Re: [AudioTF] Agenda 2018-12-14

On Tue, 11 Dec 2018 at 12:14, Laurent Le Meur <laurent.lemeur@edrlab.org>
wrote:
>
> Reading apps use common zip libraries for their system, and look for the
mimetype file wherever it is. Up to developers who developed differently to
raise their hand.
> Logically, this mimetype-first constraint has been crafted for streaming
usage of EPUB (where the reader opens the zip file and get sequential
chunks out of it). It doubt this is a standard way of handling EPUB files.

I am not aware of any reading system implementation that makes use of (i.e.
checks for) the initial "mimetype" file in EPUB containers. They probably
exist, I am just not aware of them (leaving aside validation tools, of
course ;)

More importantly, here are some technical details about ZIP: the "central
directory" of a zip archive lists and describes the files that are
stored/compressed within the container. This data structure is located at
the end of the stream of binary data, in a predictable / discoverable
location.

I implemented support for "remote EPUBs" on at least two separate occasions
(if my memory serves me well), relying on HTTP 1.1 "partial requests" to
fetch arbitrary byte ranges from "packaged / packed" (i.e. non-exploded)
publications. This allows "seeking" into the zip archive (i.e. moving a
pointer/cursor into the binary asset at arbitrary locations, back and
forth).
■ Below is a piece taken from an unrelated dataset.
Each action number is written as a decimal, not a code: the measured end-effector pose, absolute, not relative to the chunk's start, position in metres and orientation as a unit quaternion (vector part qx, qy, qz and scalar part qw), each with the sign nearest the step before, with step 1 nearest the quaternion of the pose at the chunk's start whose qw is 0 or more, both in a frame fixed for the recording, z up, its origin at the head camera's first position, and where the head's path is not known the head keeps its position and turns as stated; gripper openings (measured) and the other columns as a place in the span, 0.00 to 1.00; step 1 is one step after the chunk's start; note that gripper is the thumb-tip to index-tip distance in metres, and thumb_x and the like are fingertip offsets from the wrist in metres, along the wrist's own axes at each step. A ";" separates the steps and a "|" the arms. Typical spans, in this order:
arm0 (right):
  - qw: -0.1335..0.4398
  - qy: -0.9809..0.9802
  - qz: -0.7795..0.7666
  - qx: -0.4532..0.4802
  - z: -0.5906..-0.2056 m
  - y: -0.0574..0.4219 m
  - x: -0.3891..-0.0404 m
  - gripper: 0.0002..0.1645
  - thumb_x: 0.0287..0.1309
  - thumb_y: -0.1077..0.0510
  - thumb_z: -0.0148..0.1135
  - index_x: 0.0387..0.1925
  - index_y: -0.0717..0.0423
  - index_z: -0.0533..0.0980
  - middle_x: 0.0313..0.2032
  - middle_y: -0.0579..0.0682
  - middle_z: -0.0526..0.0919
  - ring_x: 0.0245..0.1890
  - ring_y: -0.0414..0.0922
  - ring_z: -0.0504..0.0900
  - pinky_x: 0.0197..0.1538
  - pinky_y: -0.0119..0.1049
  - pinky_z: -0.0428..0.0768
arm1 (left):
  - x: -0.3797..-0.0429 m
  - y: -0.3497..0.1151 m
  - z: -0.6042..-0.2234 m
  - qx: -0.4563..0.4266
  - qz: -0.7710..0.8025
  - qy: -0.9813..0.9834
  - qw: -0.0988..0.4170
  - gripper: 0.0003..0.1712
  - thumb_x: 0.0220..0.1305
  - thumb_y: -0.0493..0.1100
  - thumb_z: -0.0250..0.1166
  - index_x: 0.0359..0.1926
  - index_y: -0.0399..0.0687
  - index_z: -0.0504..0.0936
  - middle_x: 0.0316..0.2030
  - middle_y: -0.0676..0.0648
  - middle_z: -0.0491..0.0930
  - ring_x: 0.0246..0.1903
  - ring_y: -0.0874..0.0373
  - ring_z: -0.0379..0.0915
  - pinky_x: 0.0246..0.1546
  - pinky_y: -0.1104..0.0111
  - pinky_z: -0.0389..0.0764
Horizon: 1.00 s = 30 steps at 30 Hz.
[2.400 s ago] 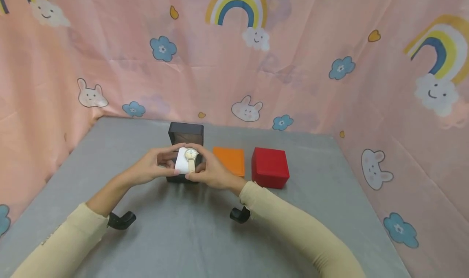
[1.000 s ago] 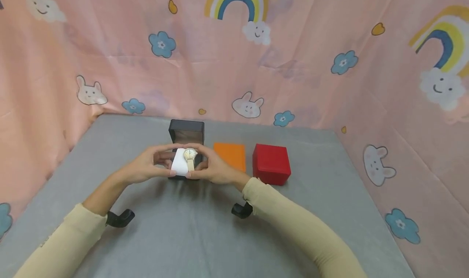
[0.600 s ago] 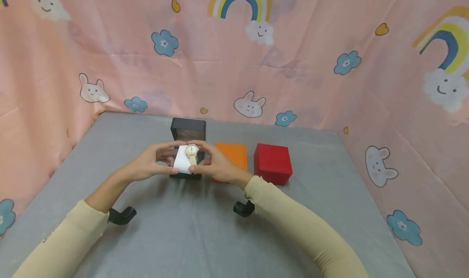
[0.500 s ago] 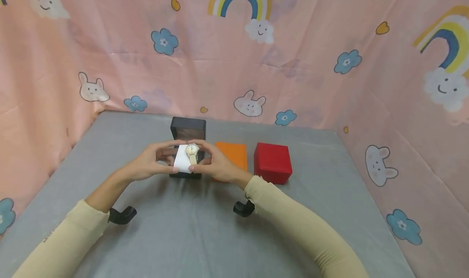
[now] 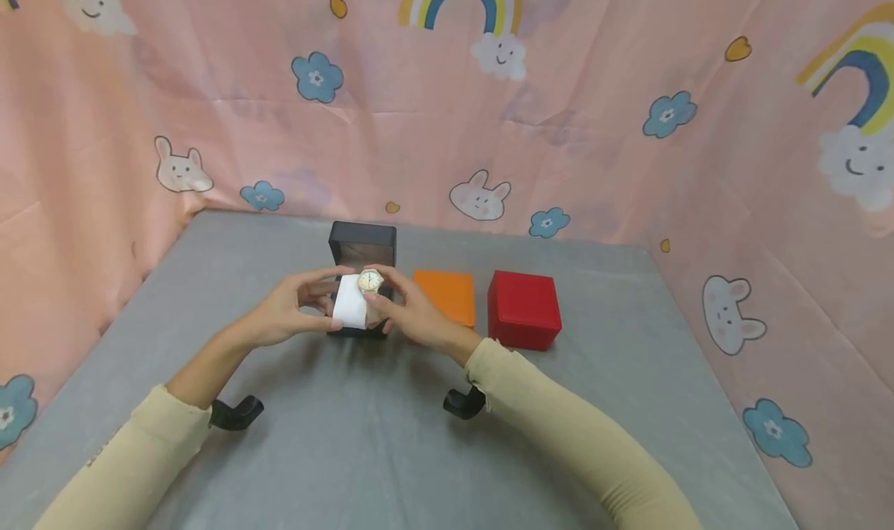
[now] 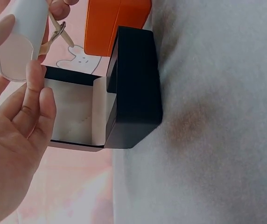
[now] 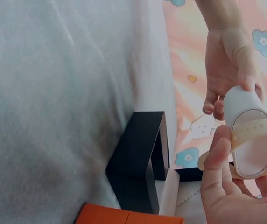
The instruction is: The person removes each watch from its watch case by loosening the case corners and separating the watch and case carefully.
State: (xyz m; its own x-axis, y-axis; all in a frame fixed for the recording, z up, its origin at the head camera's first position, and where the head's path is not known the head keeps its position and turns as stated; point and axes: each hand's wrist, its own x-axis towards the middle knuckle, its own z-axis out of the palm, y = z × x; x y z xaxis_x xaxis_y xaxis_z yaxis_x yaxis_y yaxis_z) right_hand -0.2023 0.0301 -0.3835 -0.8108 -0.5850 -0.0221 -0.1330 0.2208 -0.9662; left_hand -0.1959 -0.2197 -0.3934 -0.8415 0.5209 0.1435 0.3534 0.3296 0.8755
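Note:
My left hand (image 5: 282,310) grips a white watch cushion (image 5: 348,303), thumb on the near side and fingers on the far side. At the cushion's right end is a wristwatch (image 5: 370,282) with a pale round dial and a cream strap (image 7: 252,129). My right hand (image 5: 422,313) pinches the watch, its thumb just below the dial. In the right wrist view the strap loops round the cushion's end, standing partly off it. A metal buckle (image 6: 59,31) shows in the left wrist view. Behind the hands stands a black watch box (image 5: 363,233) with its lid up.
An orange box (image 5: 447,291) sits right of the black box, partly behind the right hand. Farther right stands a red box (image 5: 524,309). Grey cloth (image 5: 335,452) covers the table, and a pink patterned curtain (image 5: 573,150) encloses its back and sides.
My right thumb has moved up from the lower strap to just below the dial. The watch has shifted right on the cushion and turned slightly. My left hand keeps its grip on the cushion.

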 end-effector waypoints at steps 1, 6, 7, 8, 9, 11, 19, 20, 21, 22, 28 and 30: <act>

This seek-and-fetch mechanism is necessary in order to extract
zip-directory information, and ultimately to "stream" (i.e. extract)
individual publication resources out of the container (decompressing /
inflating data on the fly, unless the files are stored uncompressed /
non-deflated).

I use the term "stream" loosely here: the key difference with "proper
streaming" is that we cannot do useful things when processing a flow of zip
archive data from beginning to end, instead we need to seek into the binary
information just as if this was a buffer of pre-determined length and
structure.

Note that the processing model for "remote packed publications" would
typically also include a fallback to regular non-partial HTTP requests
(either because of lack of HTTP 1.1 support on the server side, or because
of insufficient information in HTTP headers, such as CORS in a pure
web-browser context). This fallback strategy basically entails downloading
the entire zip resource in order to access its directory suffix. The
downloaded data can reside in a transient memory blob, or into more
persistent local storage if system capabilities allow for it.

I hope this helps.
Regards, Daniel

Received on Thursday, 13 December 2018 13:57:20 UTC